这些,都是韩易时不时会冒出,但很快就会被他强制压下的“低俗”念头。
毕竟,若是真能把徐忆如留在他的生命里,这场游戏,应该就不会如此困难了。
不过,这些与现实有关的考量和臆想,只是他心底那份沉重遗憾里,一个微小到并不需要过分关注的组成部分而已。
真正让他在夜里辗转反侧的,是那些隐匿在死寂的黑暗里,却又在他万花筒般的幻象中熠熠生辉的细线。
那些不见天日的命运,那些无从实现的可能。
那个时候,如果没有那么纠结、那么鲁莽、那么愚蠢,勇敢地回应了那道回荡在风里和梦里的声音,他们会变成什么样呢?
他们从来没有两个人单独去影院看过电影,在一起之后,他们会不会在某顿晚餐行将结束时突发奇想,买一张世纪城AMC的电影票,去体验他们讨论过很多次的杜比剧院呢?
也许他们会心照不宣地选择一部剧情烂俗的浪漫电影,就为了能有更多的机会,偷瞄身边那张在大银幕反射的微光中若隐若现的脸庞。

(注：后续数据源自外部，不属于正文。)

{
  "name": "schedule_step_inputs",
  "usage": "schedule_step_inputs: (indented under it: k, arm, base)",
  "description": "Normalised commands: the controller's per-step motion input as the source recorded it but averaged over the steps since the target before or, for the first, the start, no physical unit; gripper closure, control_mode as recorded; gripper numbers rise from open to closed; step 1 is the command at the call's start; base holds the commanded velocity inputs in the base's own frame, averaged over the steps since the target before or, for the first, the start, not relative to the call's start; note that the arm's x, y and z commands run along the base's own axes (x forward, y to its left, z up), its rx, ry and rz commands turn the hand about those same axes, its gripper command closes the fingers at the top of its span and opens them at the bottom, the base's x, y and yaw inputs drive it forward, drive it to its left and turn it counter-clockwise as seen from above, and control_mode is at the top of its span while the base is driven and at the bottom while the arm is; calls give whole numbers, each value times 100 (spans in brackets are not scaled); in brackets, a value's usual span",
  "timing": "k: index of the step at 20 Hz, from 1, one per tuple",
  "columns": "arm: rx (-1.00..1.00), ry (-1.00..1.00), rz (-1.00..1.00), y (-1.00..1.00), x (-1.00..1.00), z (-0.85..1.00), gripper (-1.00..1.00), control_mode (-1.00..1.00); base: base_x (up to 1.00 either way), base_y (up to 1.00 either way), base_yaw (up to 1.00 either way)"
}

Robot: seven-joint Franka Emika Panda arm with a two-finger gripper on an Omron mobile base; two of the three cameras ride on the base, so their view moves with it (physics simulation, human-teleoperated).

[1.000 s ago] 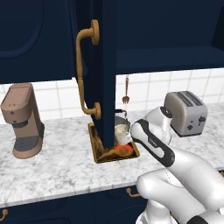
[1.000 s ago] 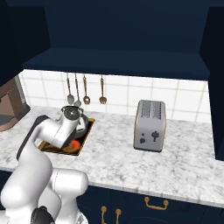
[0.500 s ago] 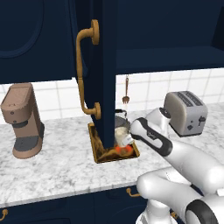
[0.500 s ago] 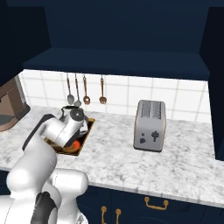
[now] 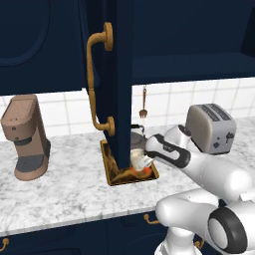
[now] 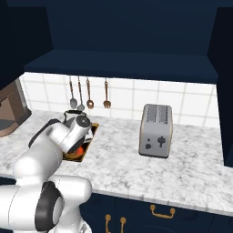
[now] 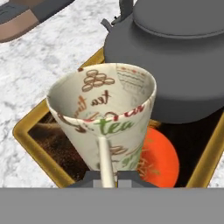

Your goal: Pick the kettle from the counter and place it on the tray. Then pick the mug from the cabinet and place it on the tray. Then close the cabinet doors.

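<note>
My gripper point(image 7: 105, 175) is shut on the near wall of the cream mug point(image 7: 103, 109), which carries brown and green "tea" lettering. The mug point(image 5: 138, 158) sits low over the front of the amber tray point(image 5: 122, 175), above its orange-red spot point(image 7: 162, 159); I cannot tell whether it touches the tray. Just behind the mug, the dark grey kettle point(image 7: 175, 57) stands on the tray point(image 7: 35, 140). From the left, one navy cabinet door point(image 5: 119, 74) stands open, edge-on, with its long brass handle point(image 5: 97, 84). From the right, the kettle point(image 6: 70, 117) peeks out behind my hand.
A silver toaster point(image 5: 211, 128) stands on the marbled counter point(image 5: 64, 189) to the right of the tray. A brown coffee machine point(image 5: 27, 137) stands at the left. Utensils point(image 6: 88, 93) hang on the tiled wall behind the tray. The open cabinet shelf point(image 6: 123, 63) lies above.
The hand has sunk a little towards the tray with the mug in its grip. Kettle, tray and doors have stayed put.
</note>
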Motion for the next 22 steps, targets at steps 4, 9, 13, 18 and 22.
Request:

也许这两只笨拙的爱情鸟很快就会将目光交汇于一处,在影片悠扬动人的配乐声中,缓慢却坚定地找到对方的手,然后在接下来的两个小时时间里,再也不松开。
他们从来没有两个人单独去过海边,在一起之后,这必然会成为他们头几次约会的主题之一。在生活方面,习惯和爱好都极为近似的两人,绝对不会选择杂乱又粗放的威尼斯海滩。配套设施更为发达的圣莫妮卡,会是他们看海的唯一选择。
在第三街停好车,选一家坐落在海洋大道上的餐厅用餐——大概率会是他们都很喜欢的那家WaterGrill。一席不奢华却也不寒酸,没有手机打扰,只有甜蜜低语的晚餐后,两人会披着绛紫色的霞光穿过人行道,在流浪歌手的吉他声中漫步于游人如织的码头上,听脚下的木板吱呀作响,听远处的海浪拍打岸边的礁石。
虽然很想看,但韩易知道,保守的徐忆如没可能穿上比基尼跟他一起享受日光浴。往来行人的注视无疑会让她羞涩到想要在沙滩上刨个洞钻进去,而且毒辣的紫外线,也会让她在明媚的洛杉矶保持皮肤白皙的计划功亏一篑。
一件可爱的背心,一条恰到好处的短裤,就是小如的极限了。到了傍晚,凉风吹拂,这份极限可能给还得套上一件外套。